Luckily for him, he is a serial dater. Soon he was inviting other women—foreign women who liked to eat donuts, for example—into my home to watch Junior puff some more.
Over the years it's become a bit of a routine. Ted meets someone, dates her for a bit then brings her round the house to meet the family. Then while we're all still in the getting to know you phase, he decides to drop her off with me so he can play golf. Or see the dermatologist.
He's conveniently gone for hours; sometimes he takes Chuck.
While he's out—and while I'm awkwardly entertaining some perky 20-something while simultaneously trying to care for my children—I get a text message from him that goes something like this: "Not really into her" or "Never coming back HAH!"
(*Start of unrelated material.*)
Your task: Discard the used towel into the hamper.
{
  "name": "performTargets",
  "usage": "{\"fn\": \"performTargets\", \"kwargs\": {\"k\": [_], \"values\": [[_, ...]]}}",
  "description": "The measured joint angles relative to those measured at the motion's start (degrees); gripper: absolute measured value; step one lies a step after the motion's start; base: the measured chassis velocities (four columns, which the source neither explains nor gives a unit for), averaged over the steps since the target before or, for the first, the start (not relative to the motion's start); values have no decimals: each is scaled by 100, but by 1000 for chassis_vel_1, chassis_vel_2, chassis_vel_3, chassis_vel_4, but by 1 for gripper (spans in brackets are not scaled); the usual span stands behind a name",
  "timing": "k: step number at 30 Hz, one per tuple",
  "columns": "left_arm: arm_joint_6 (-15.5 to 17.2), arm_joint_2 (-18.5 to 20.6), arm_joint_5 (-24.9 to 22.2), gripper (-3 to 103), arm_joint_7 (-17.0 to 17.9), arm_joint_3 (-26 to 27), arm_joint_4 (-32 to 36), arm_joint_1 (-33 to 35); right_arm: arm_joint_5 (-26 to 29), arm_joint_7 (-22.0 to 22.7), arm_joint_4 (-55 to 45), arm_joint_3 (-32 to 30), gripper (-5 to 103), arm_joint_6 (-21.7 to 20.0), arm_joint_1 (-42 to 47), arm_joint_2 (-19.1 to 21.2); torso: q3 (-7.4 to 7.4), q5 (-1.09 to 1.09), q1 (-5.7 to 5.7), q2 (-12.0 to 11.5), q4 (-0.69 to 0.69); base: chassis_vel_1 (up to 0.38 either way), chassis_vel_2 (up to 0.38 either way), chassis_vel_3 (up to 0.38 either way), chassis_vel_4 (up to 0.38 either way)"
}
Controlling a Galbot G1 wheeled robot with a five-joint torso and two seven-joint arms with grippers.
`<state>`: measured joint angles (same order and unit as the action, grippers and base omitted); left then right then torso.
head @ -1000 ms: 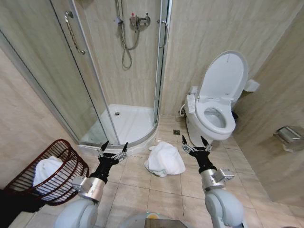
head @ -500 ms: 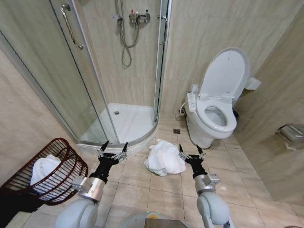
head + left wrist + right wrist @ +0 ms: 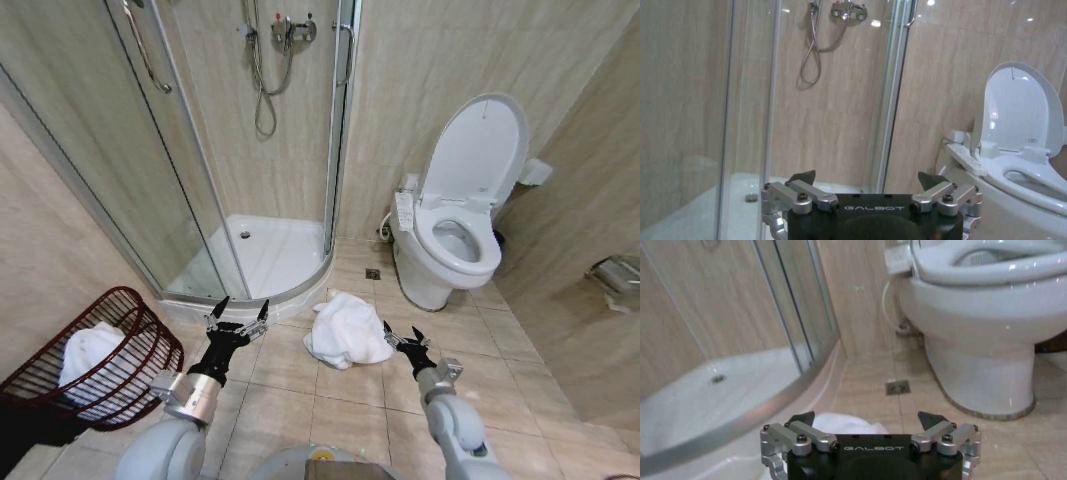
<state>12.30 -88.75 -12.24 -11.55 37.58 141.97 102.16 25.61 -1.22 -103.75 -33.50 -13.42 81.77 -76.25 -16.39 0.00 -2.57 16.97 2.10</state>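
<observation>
A crumpled white towel [image 3: 345,330] lies on the tiled floor between the shower and the toilet; a part of the towel [image 3: 843,423] shows just past my right fingertips. The hamper [image 3: 140,352], a dark reddish-brown openwork basket, stands at the left wall with another white towel [image 3: 88,352] inside. My right gripper [image 3: 404,334] is open, low over the floor beside the towel's right edge. My left gripper [image 3: 238,309] is open and empty, held above the floor between hamper and towel. In the wrist views the left gripper [image 3: 867,176] and the right gripper [image 3: 867,416] both stand open.
A curved glass shower enclosure [image 3: 250,250] with a raised white base stands ahead. A white toilet [image 3: 450,245] with its lid up stands to the right of the towel. A floor drain [image 3: 372,275] lies between them. A metal holder [image 3: 618,272] hangs on the right wall.
My right gripper has dropped lower and nearer the floor, staying beside the towel's right edge. The head view has tilted slightly. The left arm and the towel have not moved.
</observation>
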Motion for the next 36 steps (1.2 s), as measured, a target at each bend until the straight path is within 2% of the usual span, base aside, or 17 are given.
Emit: {"fn": "performTargets", "kwargs": {"k": [7, 11, 18, 34, 36], "values": [[0, 0, 0, 100, 0, 0, 0, 0, -162, -36, 318, 140, 100, -5, -263, 4, 98, 0, 41, -137, 0, 0, 0, 0, 0], [0, 0, 0, 100, 0, 0, 0, 0, -210, -33, 636, 205, 100, 152, -432, -58, 176, 1, 68, -244, 0, 0, 0, 0, 0], [0, 0, 0, 100, 0, 0, 0, 0, 142, 315, 769, 312, 100, 98, -686, -16, 295, 0, 126, -420, 0, 0, 0, 0, 0], [0, 0, 0, 100, 0, 0, 0, 0, 98, 284, 1020, 425, 100, 418, -819, 140, 525, 0, 220, -744, 0, 0, 0, 0, 0], [0, 0, 0, 100, 0, 0, 0, 0, 340, 290, 972, 441, 100, 399, -831, 137, 575, 0, 239, -812, 0, 0, 0, 0, 0]]}}
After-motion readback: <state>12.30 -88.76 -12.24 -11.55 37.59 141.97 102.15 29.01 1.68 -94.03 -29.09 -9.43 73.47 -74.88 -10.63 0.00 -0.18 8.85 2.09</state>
This has happened more than I'd like to admit. In fact, I started documenting it for shits and giggles. I actually have a photo of one of his "girlfriends" sitting in my driveway on a lawn chair, getting some sun; my laundry hanging on the clothesline behind her makes for a compelling juxtaposition between our lives.
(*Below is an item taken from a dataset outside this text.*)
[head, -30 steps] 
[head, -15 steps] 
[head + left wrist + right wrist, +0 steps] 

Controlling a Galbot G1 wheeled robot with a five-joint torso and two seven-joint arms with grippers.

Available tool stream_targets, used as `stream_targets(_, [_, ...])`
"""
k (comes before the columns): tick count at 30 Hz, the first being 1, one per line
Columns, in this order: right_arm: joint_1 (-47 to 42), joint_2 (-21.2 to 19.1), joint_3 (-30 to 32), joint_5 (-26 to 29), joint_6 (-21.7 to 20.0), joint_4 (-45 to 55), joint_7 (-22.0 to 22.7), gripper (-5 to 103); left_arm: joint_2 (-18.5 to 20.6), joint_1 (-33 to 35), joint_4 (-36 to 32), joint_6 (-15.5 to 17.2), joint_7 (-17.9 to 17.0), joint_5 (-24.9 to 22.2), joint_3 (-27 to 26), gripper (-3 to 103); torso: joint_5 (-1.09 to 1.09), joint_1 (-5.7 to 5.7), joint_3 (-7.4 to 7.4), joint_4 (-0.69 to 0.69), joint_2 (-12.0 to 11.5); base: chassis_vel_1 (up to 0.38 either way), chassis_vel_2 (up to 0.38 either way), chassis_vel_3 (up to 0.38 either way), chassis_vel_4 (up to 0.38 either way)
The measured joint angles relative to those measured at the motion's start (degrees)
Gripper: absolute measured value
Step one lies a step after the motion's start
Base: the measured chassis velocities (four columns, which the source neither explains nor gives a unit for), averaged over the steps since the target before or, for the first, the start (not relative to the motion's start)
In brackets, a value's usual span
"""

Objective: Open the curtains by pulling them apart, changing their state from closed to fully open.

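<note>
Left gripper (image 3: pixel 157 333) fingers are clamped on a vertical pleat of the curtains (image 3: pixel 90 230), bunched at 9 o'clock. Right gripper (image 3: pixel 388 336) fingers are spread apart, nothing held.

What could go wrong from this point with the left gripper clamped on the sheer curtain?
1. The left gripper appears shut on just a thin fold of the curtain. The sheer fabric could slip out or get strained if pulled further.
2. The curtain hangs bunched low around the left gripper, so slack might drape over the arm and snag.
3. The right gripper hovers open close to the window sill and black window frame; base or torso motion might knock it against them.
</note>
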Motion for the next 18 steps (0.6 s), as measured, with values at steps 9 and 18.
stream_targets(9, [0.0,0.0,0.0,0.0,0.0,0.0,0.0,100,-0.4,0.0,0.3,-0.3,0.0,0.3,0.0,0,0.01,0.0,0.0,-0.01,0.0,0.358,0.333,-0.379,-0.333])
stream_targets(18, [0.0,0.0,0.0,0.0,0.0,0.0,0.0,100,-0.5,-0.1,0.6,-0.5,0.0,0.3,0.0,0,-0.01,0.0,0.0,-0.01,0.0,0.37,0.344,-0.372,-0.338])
She looks lost and I don't blame her.
(That was the one and only photo I ever took because um, if you caught your boyfriend's older sister hiding in a bush and snapping your photo when you weren't looking you'd call the cops too, right?)
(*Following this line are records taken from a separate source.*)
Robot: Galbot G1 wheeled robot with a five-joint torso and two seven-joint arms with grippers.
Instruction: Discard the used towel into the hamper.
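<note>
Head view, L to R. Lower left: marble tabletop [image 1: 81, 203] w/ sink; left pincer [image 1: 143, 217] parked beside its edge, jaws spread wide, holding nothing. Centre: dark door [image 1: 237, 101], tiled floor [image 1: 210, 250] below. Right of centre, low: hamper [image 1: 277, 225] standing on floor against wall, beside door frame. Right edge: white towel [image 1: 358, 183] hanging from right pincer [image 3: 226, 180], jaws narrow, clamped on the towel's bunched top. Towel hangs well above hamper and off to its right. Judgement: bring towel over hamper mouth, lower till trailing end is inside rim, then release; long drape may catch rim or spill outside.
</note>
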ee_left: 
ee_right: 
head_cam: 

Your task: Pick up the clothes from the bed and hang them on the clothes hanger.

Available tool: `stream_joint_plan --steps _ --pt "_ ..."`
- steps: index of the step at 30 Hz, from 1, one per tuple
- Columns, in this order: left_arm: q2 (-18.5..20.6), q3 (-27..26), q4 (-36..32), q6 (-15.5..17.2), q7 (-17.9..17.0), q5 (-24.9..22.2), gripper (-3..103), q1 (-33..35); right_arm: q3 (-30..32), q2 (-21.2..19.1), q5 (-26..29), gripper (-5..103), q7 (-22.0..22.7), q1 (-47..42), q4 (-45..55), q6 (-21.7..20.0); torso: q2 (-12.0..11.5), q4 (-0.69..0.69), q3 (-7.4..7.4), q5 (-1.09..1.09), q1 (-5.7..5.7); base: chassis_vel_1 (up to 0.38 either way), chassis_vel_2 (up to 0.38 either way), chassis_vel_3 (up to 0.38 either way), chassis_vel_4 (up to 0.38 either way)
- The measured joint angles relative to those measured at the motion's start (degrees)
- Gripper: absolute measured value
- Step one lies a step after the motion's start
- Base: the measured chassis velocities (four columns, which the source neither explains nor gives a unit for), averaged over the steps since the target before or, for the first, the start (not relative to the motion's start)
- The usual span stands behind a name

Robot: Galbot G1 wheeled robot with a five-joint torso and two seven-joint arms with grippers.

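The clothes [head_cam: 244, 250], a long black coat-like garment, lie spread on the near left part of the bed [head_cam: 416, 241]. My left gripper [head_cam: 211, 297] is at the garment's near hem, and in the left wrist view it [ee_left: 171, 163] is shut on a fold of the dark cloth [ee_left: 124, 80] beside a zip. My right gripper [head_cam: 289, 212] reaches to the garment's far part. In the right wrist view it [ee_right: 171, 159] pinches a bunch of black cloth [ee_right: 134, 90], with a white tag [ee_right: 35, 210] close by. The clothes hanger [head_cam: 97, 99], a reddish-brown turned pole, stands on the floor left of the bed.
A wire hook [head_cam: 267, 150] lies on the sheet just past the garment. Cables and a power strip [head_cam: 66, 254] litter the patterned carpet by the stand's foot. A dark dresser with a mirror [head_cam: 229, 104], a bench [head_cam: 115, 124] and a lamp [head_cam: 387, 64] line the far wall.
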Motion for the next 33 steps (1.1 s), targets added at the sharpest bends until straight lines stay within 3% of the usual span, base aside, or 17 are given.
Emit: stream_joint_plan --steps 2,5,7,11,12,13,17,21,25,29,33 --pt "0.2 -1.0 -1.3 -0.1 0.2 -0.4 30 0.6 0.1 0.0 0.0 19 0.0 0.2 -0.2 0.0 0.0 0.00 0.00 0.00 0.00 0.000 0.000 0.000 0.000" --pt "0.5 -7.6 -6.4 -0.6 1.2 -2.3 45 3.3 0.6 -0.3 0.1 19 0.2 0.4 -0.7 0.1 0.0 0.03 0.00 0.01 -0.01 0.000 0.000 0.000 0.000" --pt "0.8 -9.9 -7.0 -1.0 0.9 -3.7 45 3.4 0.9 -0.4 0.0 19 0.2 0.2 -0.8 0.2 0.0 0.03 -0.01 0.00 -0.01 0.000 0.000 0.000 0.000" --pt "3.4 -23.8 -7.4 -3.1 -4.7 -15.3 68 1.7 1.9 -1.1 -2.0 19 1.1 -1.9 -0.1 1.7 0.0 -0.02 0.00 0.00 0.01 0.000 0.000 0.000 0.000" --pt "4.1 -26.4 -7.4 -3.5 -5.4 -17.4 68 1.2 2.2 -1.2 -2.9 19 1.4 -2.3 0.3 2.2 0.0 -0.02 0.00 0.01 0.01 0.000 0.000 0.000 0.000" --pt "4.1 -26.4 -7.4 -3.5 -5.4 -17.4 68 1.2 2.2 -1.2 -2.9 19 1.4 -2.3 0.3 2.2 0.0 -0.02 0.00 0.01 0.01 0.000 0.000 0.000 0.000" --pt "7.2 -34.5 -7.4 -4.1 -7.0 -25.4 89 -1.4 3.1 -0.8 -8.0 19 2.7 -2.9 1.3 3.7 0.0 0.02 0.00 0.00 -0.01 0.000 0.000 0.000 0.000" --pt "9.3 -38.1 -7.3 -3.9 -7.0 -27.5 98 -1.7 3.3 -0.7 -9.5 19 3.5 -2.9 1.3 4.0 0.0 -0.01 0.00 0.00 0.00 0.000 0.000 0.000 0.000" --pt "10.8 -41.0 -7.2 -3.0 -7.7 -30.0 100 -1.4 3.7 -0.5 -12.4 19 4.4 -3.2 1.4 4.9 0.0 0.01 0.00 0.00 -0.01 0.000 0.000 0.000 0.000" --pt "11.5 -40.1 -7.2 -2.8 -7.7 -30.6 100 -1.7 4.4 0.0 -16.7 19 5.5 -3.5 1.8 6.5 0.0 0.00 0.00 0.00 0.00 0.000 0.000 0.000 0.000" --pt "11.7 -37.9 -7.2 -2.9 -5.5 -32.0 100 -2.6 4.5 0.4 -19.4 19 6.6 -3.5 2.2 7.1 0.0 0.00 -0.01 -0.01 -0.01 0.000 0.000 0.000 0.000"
Anyway, this little game of leaving dud girlfriends in my care has been going on for years.
A few weeks ago, I finally told Ted that I was on to him. My timing may have been poor. He and his new fiancee, Emma, who was in Connecticut for the weekend, were visiting on a Friday night when I jokingly mentioned his penchant for disappearing for hours and leaving strange women in my care.
"And it always means you're going to dump them!" I said. "The gig is up!"
The next night Ted had a work emergency that was going to keep him tied up for hours. Emma didn't know anyone in town. He felt badly leaving her alone at his apartment all night. He called me.
"Bring her over," I sighed. "We can watch a movie until you're done."
"She won't go to your house alone," he said.
"Why not?" I asked, insulted. What was wrong with my house?
"Because, asshole, she said she knows what happens when girlfriends get dropped off at my sister's."
I burst out laughing. "She really won't come?"
"She said she'd rather sit here alone and talk to the wall, thank you very much."
Ordinarily a comment like that would piss me off. Choose a wall over me, will you? But under the circumstances it made me like her more.
"It's about time!" I told Ted. "You finally got a girl with some moxie."
Congrats, you crazy kids!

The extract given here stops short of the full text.